Gpm1 binds to human vitronectin.
(A) Vitronectin and fibronectin bound to immobilized Gpm1. Binding of extracellular matrix (ECM) proteins to Gpm1 was determined by ELISA. Gpm1 was immobilized on a microtiter plate and fibronectin, vitronectin, laminin, fibrinogen, collagen I, collagen III, or collagen IV were added. Following washing the bound ligands were detected with antiserum specific to each ECM protein together with HRP-conjugated specific antiserum. Binding of plasminogen to Gpm1 was used as control. (B) Vitronectin dose-dependently bound to immobilized Gpm1. Gpm1 was immobilized onto a microtiter plate, vitronectin was added at the indicated amounts, and following washing bound vitronectin was detected by rabbit vitronectin antiserum, followed by HRP-conjugated polyclonal goat anti-rabbit IgG. (C) Heparin inhibited vitronectin binding to Gpm1. Vitronectin and heparin (at the indicated amounts) were pre-incubated and then added to immobilized Gpm1. Following washing bound vitronectin was detected as in (B). (D) Interaction of vitronectin with Gpm1 is affected by ionic strength. Vitronectin was pre-incubated with NaCl (at the indicated final concentrations) and the mixture was added to immobilized Gpm1. Following washing bound vitronectin was detected as in (B). BSA and buffer were used as controls. Data represent mean values ± SD (error bars) of three independent experiments.
Figure 5.
Vitronectin blocks binding of Gpm1 to human cells.
Vitronectin when combined with Gpm1 decreased binding to human cells. Biotinylated Gpm1 (10 µg) was pre-incubated with vitronectin (10 µg) and then the mixture was added to HUVEC (A) or HaCaT (B). After washing, bound Gpm1 was detected using streptavidin-conjugated Cy5 by flow cytometry. Vitronectin when bound to Gpm1 (black dashed line) reduced Gpm1 binding to both human cell lines. Gpm1 binding in the absence of vitronectin shows prominent binding (black solid line). Human cells without Gpm1 and/or vitronectin was used as control (gray solid line). The data represent a representative experiment out of four independent experiments.
Figure 6.
Vitronectin is present on the surface of HUVEC and HaCaT cells.

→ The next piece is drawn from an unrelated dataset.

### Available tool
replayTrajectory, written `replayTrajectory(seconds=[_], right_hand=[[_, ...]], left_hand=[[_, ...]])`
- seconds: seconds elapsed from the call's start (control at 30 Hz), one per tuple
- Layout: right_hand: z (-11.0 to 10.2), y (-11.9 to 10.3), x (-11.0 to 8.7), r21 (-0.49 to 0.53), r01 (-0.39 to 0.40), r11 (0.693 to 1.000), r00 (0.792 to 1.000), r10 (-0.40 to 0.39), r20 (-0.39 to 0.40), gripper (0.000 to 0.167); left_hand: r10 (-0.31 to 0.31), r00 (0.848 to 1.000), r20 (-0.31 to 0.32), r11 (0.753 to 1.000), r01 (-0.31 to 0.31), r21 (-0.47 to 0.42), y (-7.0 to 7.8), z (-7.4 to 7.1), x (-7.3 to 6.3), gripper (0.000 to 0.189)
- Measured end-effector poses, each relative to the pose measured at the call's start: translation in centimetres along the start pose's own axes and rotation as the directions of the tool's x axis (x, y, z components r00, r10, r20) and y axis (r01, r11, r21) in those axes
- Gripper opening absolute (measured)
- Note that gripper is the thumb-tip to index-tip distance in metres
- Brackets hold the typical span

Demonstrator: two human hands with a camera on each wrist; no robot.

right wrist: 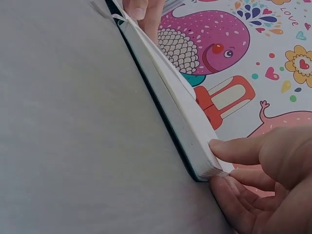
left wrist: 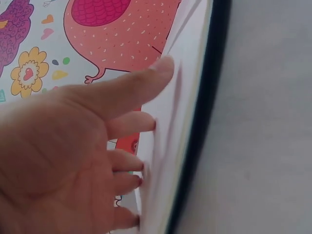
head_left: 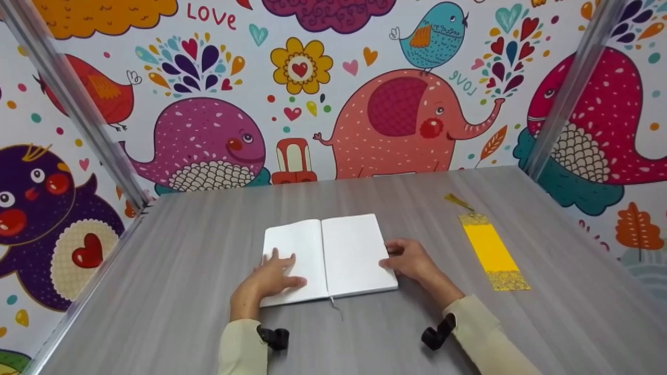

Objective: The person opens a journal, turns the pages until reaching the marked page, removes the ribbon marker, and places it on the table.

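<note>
An open notebook (head_left: 354,255) with blank white pages lies on the grey table, its dark cover edge visible in the left wrist view. A thin ribbon (head_left: 337,307) trails from the bottom of its spine. Spread over the left page, my left hand (head_left: 273,278) touches the paper with its fingertips and thumb. At the notebook's right edge, my right hand (head_left: 411,259) pinches the page block, thumb on top and fingers at the side and below, as the right wrist view shows. To the right of that hand lies a yellow bookmark (head_left: 492,247) with glittery gold ends and a tassel (head_left: 459,202).
The grey wood-grain table (head_left: 177,271) reaches back to a wall (head_left: 307,114) printed with cartoon animals. Metal posts (head_left: 78,104) stand at the left and right corners. A black strap mount (head_left: 274,337) sits on each sleeve cuff.
</note>
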State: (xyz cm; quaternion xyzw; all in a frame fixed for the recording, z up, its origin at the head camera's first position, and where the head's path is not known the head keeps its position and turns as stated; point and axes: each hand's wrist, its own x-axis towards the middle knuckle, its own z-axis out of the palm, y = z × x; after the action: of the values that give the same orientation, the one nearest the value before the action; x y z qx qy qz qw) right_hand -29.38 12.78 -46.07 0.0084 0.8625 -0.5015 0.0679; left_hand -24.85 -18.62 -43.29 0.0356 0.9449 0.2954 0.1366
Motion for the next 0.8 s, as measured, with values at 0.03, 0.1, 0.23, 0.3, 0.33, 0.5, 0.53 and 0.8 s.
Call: replayTrajectory(seconds=[0.03, 0.1, 0.23, 0.3, 0.33, 0.5, 0.53, 0.8], right_hand=[[0.0, 0.0, 0.0, -0.002, 0.007, 1.0, 1.0, -0.007, 0.002, 0.046], [0.0, 0.1, 0.1, -0.003, 0.014, 1.0, 1.0, -0.014, 0.003, 0.046], [0.0, 0.2, 0.0, 0.001, 0.017, 1.0, 1.0, -0.017, 0.001, 0.046], [0.1, 0.2, 0.0, 0.0, 0.033, 0.999, 0.999, -0.033, 0.001, 0.047], [0.0, 0.3, -0.1, -0.002, 0.042, 0.999, 0.999, -0.042, 0.001, 0.047], [0.0, 0.3, -0.2, -0.004, 0.079, 0.997, 0.997, -0.079, -0.001, 0.047], [0.0, 0.3, -0.2, -0.002, 0.08, 0.997, 0.997, -0.08, -0.001, 0.047], [-0.2, 0.2, -0.2, -0.004, 0.079, 0.997, 0.997, -0.079, 0.01, 0.048]], left_hand=[[-0.015, 1.0, -0.01, 1.0, 0.015, 0.009, 0.0, -0.1, -0.1, 0.072], [-0.047, 0.998, -0.033, 0.998, 0.048, 0.04, 0.1, -0.2, -0.4, 0.071], [-0.099, 0.992, -0.072, 0.99, 0.106, 0.09, 0.6, -0.4, -0.7, 0.069], [-0.121, 0.988, -0.091, 0.988, 0.129, 0.089, 0.8, -0.4, -0.7, 0.065], [-0.129, 0.986, -0.102, 0.987, 0.137, 0.079, 0.9, -0.4, -0.7, 0.063], [-0.157, 0.968, -0.196, 0.985, 0.167, 0.034, 1.1, -0.1, -0.2, 0.058], [-0.16, 0.962, -0.221, 0.985, 0.169, 0.023, 1.0, -0.1, -0.1, 0.058], [-0.239, 0.908, -0.343, 0.971, 0.225, -0.08, 0.7, 0.3, 0.3, 0.075]])
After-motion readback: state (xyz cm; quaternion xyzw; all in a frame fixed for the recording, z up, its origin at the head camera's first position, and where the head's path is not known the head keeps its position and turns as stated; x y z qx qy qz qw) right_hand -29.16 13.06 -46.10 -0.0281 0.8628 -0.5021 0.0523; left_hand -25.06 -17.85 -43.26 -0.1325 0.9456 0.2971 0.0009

Vitronectin was detected on the surface of human cells. HUVEC as well as HaCaT cells were cultivated in DMEM or RPMI, until reaching confluence. After washing, the human cells were kept in serum free medium for 24(A) Human cells were detached from the surface and vitronectin expressed on the surface of the cells was detected with specific rabbit antiserum followed by Alexa Fluor 647-conjugated goat anti-rabbit IgG as secondary antiserum by flow cytometry (solid line). The dashed line shows the same human cells that were treated with the secondary antiserum as a control. (B) Expression of vitronectin by human cells was visualized by confocal microscopy. Human cells were grown on coverslip in 24-well plate with appropriate medium until reaching confluence. After washing, the cells were maintained in serum-free medium for 24 h. Then the cells were fixed with paraformaldehyde (3%) and after extensive washing, vitronectin present on the cell surface was detected by rabbit vitronectin antiserum followed by Alexa Fluor 488-conjugated goat anti-rabbit IgG (green). The membrane of the human cells was visualized with Texas red-conjugated wheat germ agglutinin (red). Scale bar = 20 µm. The data represent a representative experiment out of four independent experiments.
Figure 7.
Gpm1 and vitronectin colocalize at the surface of human cells.
Vitronectin (red) and Gpm1 (green) colocalizes at the surface of human cells. Recombinant Gpm1 was attached to HUVEC or HaCaT cells that were kept in serum-free medium for 24 h. Following washing the cells were fixed with paraformaldehyde (3%). Gpm1 was detected with a monoclonal mouse Gpm1 antibody followed by Alexa Fluor 488-conjugated goat anti-mouse IgG. Vitronectin expressed on the surface of the cells was detected by polyclonal rabbit vitronectin antiserum followed by Alexa Fluor 647-conjugated goat anti-rabbit IgG. DNA of human cells was stained with DAPI. Scale bar = 10 µm. The images show a representative experiment out of four independent experiments.